In the entries below, find the line with "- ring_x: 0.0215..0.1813" and the line with "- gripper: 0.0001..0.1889"; give again those lines and every line between them, exactly.

STORED DATA:
%%

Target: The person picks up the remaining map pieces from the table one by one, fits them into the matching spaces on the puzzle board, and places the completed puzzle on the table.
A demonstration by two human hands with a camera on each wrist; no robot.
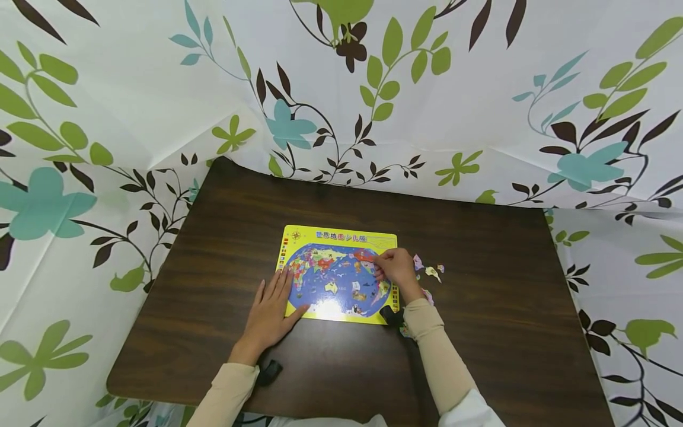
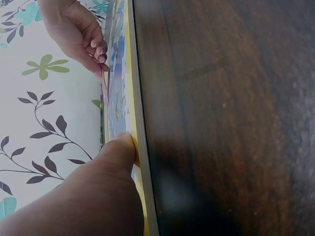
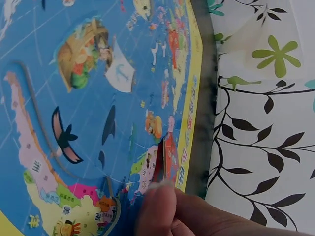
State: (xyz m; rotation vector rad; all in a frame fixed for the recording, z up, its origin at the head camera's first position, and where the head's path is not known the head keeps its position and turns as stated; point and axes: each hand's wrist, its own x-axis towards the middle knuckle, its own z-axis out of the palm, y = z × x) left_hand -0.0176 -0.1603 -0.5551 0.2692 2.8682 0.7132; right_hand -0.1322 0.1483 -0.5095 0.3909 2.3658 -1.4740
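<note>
A world-map jigsaw board (image 1: 383, 238) with a yellow border and blue oceans lies on the dark wooden table. My left hand (image 1: 273, 305) rests with spread fingers on the board's left edge; its thumb (image 2: 120, 147) lies on the near border in the left wrist view. Over the map's upper right, my right hand (image 1: 396, 270) pinches a red puzzle piece (image 3: 170, 156) between thumb and fingertips. The piece is tilted up from the board, and a dark red gap shows beside it in the right wrist view. Fingertips hide its lower end.
Several loose puzzle pieces (image 1: 433, 273) lie right of the board, some partly hidden by the right forearm. Black wrist cameras (image 1: 270, 372) sit by both wrists. A leaf-patterned white curtain (image 1: 341, 89) hangs behind and beside the table (image 1: 501, 296).
</note>
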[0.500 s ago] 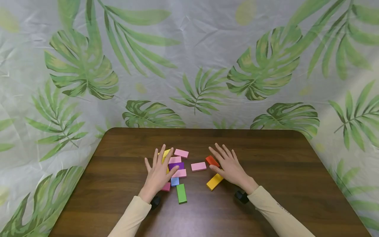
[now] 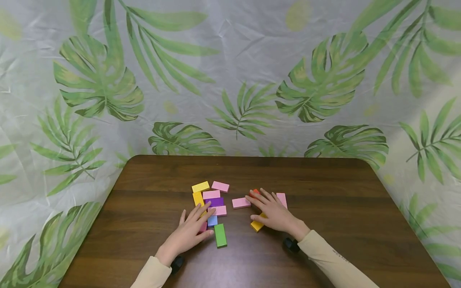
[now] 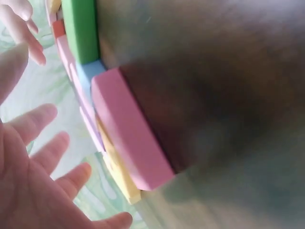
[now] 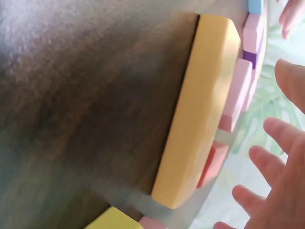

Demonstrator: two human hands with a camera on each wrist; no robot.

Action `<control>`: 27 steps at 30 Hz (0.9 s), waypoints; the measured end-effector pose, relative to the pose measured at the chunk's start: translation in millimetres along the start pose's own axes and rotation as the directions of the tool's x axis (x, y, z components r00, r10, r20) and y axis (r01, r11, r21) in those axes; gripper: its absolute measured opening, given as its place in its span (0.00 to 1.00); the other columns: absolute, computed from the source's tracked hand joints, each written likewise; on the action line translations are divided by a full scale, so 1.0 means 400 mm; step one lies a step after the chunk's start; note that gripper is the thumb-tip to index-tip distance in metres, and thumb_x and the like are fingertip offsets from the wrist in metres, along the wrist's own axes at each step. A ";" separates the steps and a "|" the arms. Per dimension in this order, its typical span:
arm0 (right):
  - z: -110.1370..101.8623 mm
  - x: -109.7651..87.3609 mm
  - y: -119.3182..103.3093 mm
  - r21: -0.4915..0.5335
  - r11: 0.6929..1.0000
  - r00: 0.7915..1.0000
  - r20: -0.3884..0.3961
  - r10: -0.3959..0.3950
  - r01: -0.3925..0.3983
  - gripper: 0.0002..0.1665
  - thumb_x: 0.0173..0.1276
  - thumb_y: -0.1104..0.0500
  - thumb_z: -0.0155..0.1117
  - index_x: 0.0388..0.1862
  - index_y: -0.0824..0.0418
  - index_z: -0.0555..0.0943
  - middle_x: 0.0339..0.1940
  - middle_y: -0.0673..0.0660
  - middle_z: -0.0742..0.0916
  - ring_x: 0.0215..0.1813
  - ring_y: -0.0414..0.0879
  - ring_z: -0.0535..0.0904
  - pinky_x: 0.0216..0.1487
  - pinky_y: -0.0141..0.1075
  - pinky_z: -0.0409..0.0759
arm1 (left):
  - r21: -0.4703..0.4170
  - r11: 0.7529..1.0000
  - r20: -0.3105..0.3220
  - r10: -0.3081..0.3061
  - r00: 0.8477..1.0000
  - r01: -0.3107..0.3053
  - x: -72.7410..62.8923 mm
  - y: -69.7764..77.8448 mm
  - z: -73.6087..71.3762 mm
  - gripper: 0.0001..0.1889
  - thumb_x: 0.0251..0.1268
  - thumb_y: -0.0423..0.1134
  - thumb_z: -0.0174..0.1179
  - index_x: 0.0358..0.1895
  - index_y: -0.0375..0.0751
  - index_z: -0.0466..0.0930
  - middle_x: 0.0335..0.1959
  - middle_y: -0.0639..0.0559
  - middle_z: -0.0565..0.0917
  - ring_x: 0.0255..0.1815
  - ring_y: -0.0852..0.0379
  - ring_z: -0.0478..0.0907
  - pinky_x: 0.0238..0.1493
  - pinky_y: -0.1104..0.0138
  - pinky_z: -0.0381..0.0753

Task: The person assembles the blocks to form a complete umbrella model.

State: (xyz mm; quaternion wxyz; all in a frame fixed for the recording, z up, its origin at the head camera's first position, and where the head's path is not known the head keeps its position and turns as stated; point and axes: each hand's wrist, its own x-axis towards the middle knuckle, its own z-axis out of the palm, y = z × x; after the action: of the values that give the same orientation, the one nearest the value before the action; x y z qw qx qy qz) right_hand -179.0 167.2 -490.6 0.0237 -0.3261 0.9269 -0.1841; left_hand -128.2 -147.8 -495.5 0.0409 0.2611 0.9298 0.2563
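My left hand (image 2: 188,234), fingers spread, hovers over the left cluster of coloured blocks. Beneath its fingers lie a dark pink block (image 3: 128,131) and a blue block (image 2: 213,221), and its thumb comes near a green block (image 2: 221,236). My right hand (image 2: 278,215) is spread over an orange-yellow block (image 4: 195,109) and a red block (image 2: 256,192), hiding part of each. A gap shows between its fingers and the blocks in the right wrist view. Left of its fingertips lies a pink block (image 2: 241,203); another pink block (image 2: 282,199) shows beyond its fingers.
More of the left cluster shows: yellow (image 2: 200,187), pink (image 2: 220,187) and purple (image 2: 215,201) blocks. A yellow-green block (image 4: 114,219) is at the bottom of the right wrist view. Behind the brown wooden table (image 2: 342,184) hangs a leaf-patterned cloth (image 2: 248,52).
My left hand has drawn back toward me, uncovering the yellow blocks. The right hand has shifted slightly toward me, covering more of the red block and revealing a pink one. The blocks look unmoved.
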 end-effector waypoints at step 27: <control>0.027 -0.007 -0.017 -0.058 0.995 0.997 -0.006 -0.076 0.075 0.26 0.66 0.48 0.64 0.60 0.58 0.78 0.58 0.60 0.77 0.65 0.64 0.65 0.64 0.63 0.58 | 0.038 0.991 0.103 0.126 0.987 -0.131 -0.065 0.045 0.069 0.30 0.68 0.54 0.55 0.71 0.50 0.66 0.73 0.57 0.61 0.75 0.42 0.46 0.60 0.29 0.40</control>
State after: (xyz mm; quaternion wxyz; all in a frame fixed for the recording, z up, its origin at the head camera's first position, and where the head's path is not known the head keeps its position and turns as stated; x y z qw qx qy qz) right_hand -171.0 160.3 -498.5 0.0034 -0.3607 0.9190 -0.1593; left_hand -91.8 -135.0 -512.0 0.0650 0.3338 0.9133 0.2243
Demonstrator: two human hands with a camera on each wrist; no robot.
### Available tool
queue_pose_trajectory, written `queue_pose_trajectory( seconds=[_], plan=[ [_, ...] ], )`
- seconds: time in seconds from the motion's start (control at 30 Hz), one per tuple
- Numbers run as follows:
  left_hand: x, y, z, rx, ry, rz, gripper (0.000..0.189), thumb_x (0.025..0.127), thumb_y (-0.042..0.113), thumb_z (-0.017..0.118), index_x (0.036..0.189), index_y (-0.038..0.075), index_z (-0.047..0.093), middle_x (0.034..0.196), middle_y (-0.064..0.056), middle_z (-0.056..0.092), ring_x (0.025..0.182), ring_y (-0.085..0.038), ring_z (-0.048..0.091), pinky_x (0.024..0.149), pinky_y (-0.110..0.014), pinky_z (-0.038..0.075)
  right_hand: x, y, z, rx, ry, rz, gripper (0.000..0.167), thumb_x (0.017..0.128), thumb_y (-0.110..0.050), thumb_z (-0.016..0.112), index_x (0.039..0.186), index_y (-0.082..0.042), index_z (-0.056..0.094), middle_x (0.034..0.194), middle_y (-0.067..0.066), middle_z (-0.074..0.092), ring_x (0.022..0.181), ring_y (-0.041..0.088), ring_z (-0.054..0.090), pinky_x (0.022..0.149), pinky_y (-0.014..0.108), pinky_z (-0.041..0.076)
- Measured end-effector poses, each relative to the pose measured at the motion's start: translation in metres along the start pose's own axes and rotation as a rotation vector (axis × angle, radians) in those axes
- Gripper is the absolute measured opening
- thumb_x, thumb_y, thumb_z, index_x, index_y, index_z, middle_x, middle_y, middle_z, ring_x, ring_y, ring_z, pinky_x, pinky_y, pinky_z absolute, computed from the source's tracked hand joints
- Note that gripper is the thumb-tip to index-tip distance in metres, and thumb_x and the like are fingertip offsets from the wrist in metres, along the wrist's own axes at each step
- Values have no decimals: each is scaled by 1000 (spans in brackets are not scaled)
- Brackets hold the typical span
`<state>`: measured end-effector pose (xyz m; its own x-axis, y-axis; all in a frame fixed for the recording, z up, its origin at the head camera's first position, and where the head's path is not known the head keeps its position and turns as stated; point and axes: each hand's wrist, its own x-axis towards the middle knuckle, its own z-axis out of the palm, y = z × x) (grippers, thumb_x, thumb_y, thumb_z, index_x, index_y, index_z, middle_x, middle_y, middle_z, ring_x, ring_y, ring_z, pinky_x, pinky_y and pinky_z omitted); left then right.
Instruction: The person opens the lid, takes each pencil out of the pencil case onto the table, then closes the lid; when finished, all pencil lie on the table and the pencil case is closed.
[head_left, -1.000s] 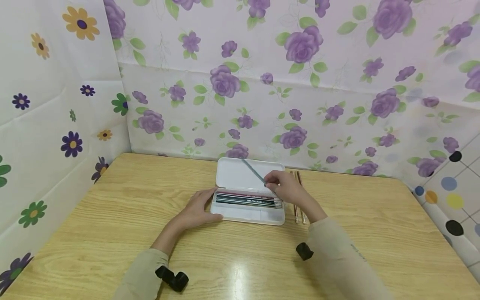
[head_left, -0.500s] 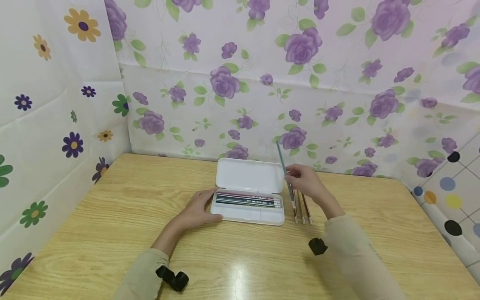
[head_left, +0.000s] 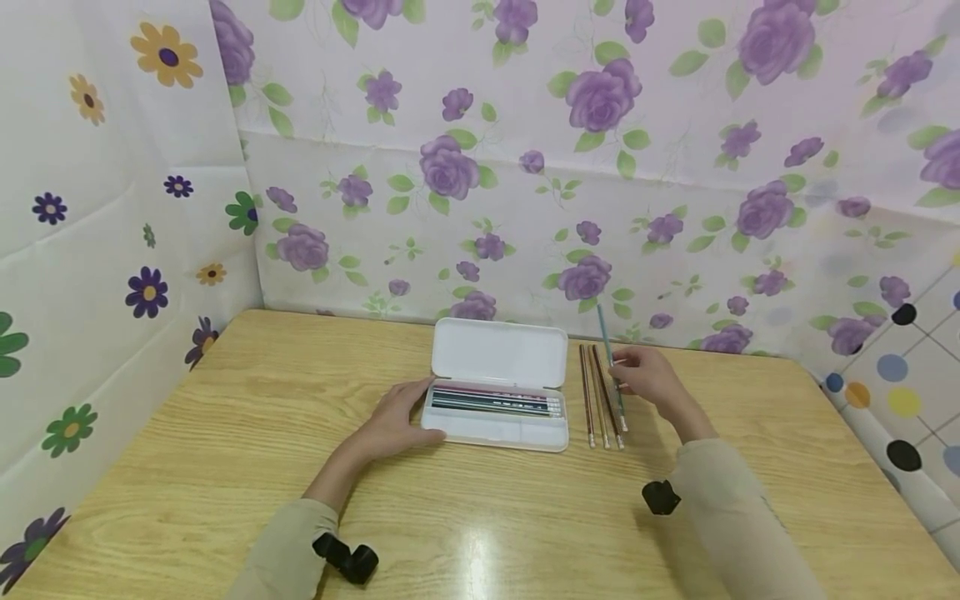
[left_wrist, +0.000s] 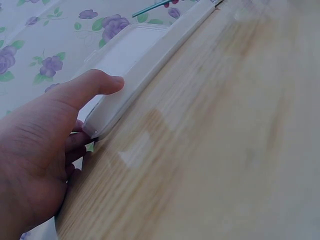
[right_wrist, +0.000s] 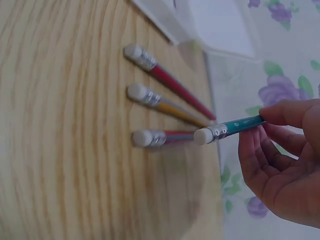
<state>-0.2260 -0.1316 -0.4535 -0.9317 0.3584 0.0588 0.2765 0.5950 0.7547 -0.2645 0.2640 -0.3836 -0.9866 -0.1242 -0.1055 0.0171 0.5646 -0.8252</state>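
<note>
A white pencil case (head_left: 540, 433) lies with its lid (head_left: 498, 350) raised, several dark pencils (head_left: 487, 402) lined up inside. My left hand (head_left: 393, 421) grips its left end; in the left wrist view the thumb (left_wrist: 107, 84) lies along the front wall and the other fingers are partly hidden around the corner. To the right, my right hand (head_left: 656, 385) pinches a teal pencil (right_wrist: 242, 124) between thumb and fingers, its eraser end towards me. Beside it on the table lie two red-brown pencils (head_left: 587, 392) and a yellow one (head_left: 600, 400), erasers towards me.
The light wooden table (head_left: 225, 467) ends at a wall sheet (head_left: 510, 200) printed with purple flowers, close behind the case lid. Another flowered sheet (head_left: 97, 208) closes off the left side. Dark camera mounts sit at both wrists.
My right hand has carried the teal pencil from above the open case rightwards, past the pencils on the table, to their right side. My left hand has stayed at the case.
</note>
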Motion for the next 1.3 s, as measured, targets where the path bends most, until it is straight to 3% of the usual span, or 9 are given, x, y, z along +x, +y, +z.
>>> queue_pose_trajectory(
  seconds=[0.13,0.4,0.67,0.87,1.13,1.3],
  plan=[
    [0,-1,1,-1,0,0,89,77,37,79,151,12,36,148,-14,39,137,-36,25,107,-59,24,-3,10,-3,-7,-10,38,45,96,-7,52,131,19,43,116,32,56,96,37,62,84,42,54],
    [0,-1,0,1,-1,0,91,77,38,78,151,11,33,148,-15,38,138,-37,25,107,-60,24,-4,28,-3,-51,-8,74,39,95,-4,53,126,20,49,111,30,59,87,24,63,76,35,55],
    [1,-2,0,8,10,13,92,76,37,79,151,8,34,148,-16,39,137,-37,25,107,-59,23,-4,33,3,-96,-23,122,35,94,-1,57,120,22,53,114,33,58,73,16,62,71,34,56],
    [2,-3,1,-1,7,19,90,76,36,80,150,10,36,148,-15,39,137,-37,26,107,-59,23,-5,34,9,-125,34,130,35,92,0,58,119,21,54,108,31,61,70,17,62,68,33,55],
    [2,-2,1,8,0,-4,94,76,39,79,152,10,32,149,-15,37,138,-35,24,107,-58,24,-7,35,16,-128,105,141,35,94,-3,57,123,16,55,112,30,60,86,28,64,69,33,56],
    [2,-3,1,10,3,-12,94,76,38,80,152,9,31,149,-15,37,138,-35,24,108,-57,24,-7,32,19,-147,134,122,34,92,-2,59,121,16,56,111,31,60,84,30,64,67,33,56]
  ],
)
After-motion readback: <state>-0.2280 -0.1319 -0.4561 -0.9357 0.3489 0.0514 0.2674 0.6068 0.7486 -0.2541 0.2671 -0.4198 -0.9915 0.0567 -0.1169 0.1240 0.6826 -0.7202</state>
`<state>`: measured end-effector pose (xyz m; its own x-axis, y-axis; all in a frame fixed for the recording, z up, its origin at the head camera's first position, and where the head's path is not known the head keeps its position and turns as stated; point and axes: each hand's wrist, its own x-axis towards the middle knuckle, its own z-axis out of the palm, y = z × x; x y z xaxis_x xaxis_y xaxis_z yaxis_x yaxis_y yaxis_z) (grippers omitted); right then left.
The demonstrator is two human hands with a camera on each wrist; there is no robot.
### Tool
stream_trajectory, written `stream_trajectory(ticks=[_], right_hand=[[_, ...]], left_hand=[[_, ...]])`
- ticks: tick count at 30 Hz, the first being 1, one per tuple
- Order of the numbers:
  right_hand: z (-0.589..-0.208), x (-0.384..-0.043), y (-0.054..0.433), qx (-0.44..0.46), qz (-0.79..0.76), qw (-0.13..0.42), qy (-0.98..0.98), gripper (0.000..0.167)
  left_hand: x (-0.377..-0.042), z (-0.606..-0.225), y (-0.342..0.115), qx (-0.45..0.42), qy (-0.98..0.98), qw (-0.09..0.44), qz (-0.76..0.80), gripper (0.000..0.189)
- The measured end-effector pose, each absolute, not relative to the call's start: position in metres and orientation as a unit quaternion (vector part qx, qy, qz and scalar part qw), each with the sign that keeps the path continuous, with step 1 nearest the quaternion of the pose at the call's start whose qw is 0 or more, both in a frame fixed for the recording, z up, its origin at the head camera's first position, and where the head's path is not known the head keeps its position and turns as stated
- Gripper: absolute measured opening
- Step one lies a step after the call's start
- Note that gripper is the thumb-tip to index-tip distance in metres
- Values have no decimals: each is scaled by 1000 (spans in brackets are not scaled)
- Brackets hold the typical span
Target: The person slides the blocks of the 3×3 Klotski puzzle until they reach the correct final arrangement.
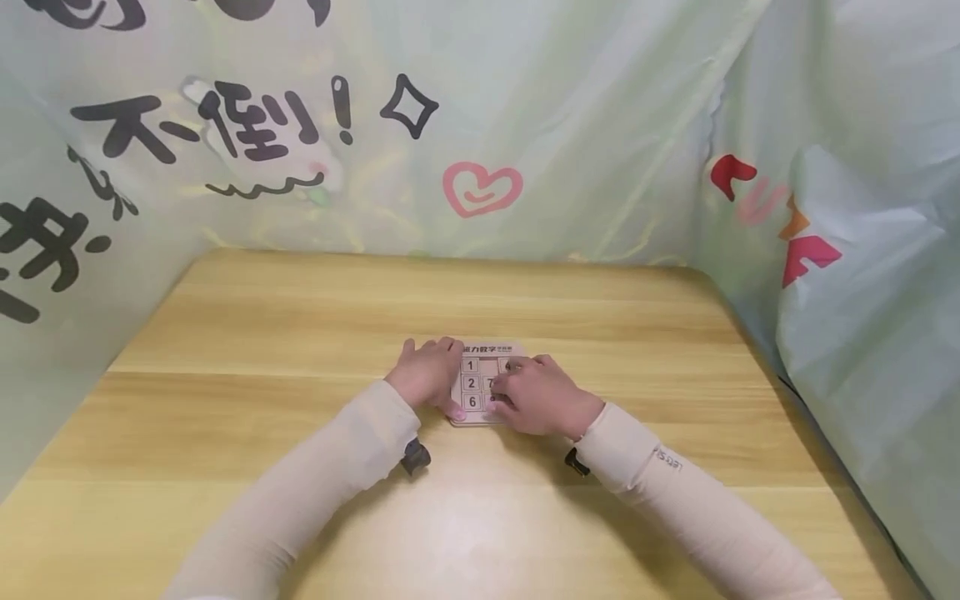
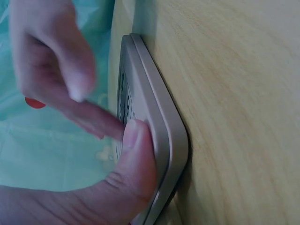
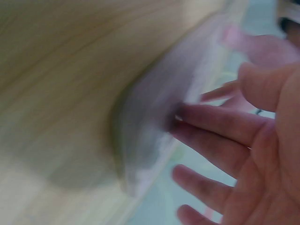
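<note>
A number slide puzzle (image 1: 472, 392) with a pale frame and numbered square tiles lies on the table in the head view; tiles 1, 2, 6 and 7 can be read. A gap shows in the top row, right of tile 1. My left hand (image 1: 427, 373) grips the puzzle's left side, the thumb at its near corner and fingers at the far edge. In the left wrist view that thumb (image 2: 133, 150) presses the frame's edge. My right hand (image 1: 546, 398) covers the right-hand tiles. Its extended fingers (image 3: 220, 124) touch the puzzle face in the blurred right wrist view.
The wooden table (image 1: 300, 317) extends around the puzzle. Pale green cloth (image 1: 585, 125) with printed characters and a pink heart hangs behind it and along both sides. Dark wrist devices (image 1: 415, 457) sit under the sleeves.
</note>
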<state>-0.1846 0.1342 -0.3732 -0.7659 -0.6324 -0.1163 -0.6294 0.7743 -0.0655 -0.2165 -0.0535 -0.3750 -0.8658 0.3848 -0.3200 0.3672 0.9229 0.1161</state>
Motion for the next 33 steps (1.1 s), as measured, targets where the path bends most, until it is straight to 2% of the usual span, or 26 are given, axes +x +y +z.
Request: stream_trajectory(ticks=[3, 6, 14, 19, 21, 26, 30, 33], right_hand=[[-369, -182, 135, -342, -25, 57, 938, 27], [-370, -184, 136, -349, -30, 50, 935, 27], [-378, -192, 138, -333, 3, 56, 941, 50], [-372, -182, 145, -314, -17, 56, 948, 32], [-371, -178, 148, -330, -28, 59, 942, 31], [-378, -185, 153, -364, -68, 69, 926, 48], [-380, -191, 157, -317, -44, 56, 946, 52], [-374, -186, 158, -302, -8, 81, 950, 50]], left_hand=[[-218, -374, -50, 195, 967, 165, 11, 110], [-218, -373, -48, 194, 966, 171, 7, 112], [-219, -373, -50, 194, 965, 177, 1, 115], [-219, -373, -50, 195, 964, 178, 5, 115], [-219, -373, -50, 194, 965, 176, 1, 115], [-219, -372, -50, 193, 965, 177, -9, 115], [-220, -372, -50, 197, 964, 177, -8, 116], [-220, -373, -50, 198, 964, 176, -7, 115]])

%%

FINISHED EXERCISE:
  - ring_x: 0.0215..0.1813
  - ring_y: -0.0414..0.0879
  - ring_z: -0.0535..0.0904
  - pinky_x: 0.0216..0.1487
  - pinky_y: -0.0141..0.1075
  - pinky_z: -0.0409..0.0759
arm1 (left):
  - r21: -0.4703..0.4170
  - r11: 0.7529..1.0000
  - r20: -0.3105..0.3220
  - r10: -0.3081..0.3061
  - r00: 0.8477..1.0000
  - r01: -0.3107..0.3053
  - x: -72.7410..62.8923 mm
  - y: -69.7764..77.8448 mm
  - z: -73.6087..71.3762 mm
  - gripper: 0.0001..0.1889

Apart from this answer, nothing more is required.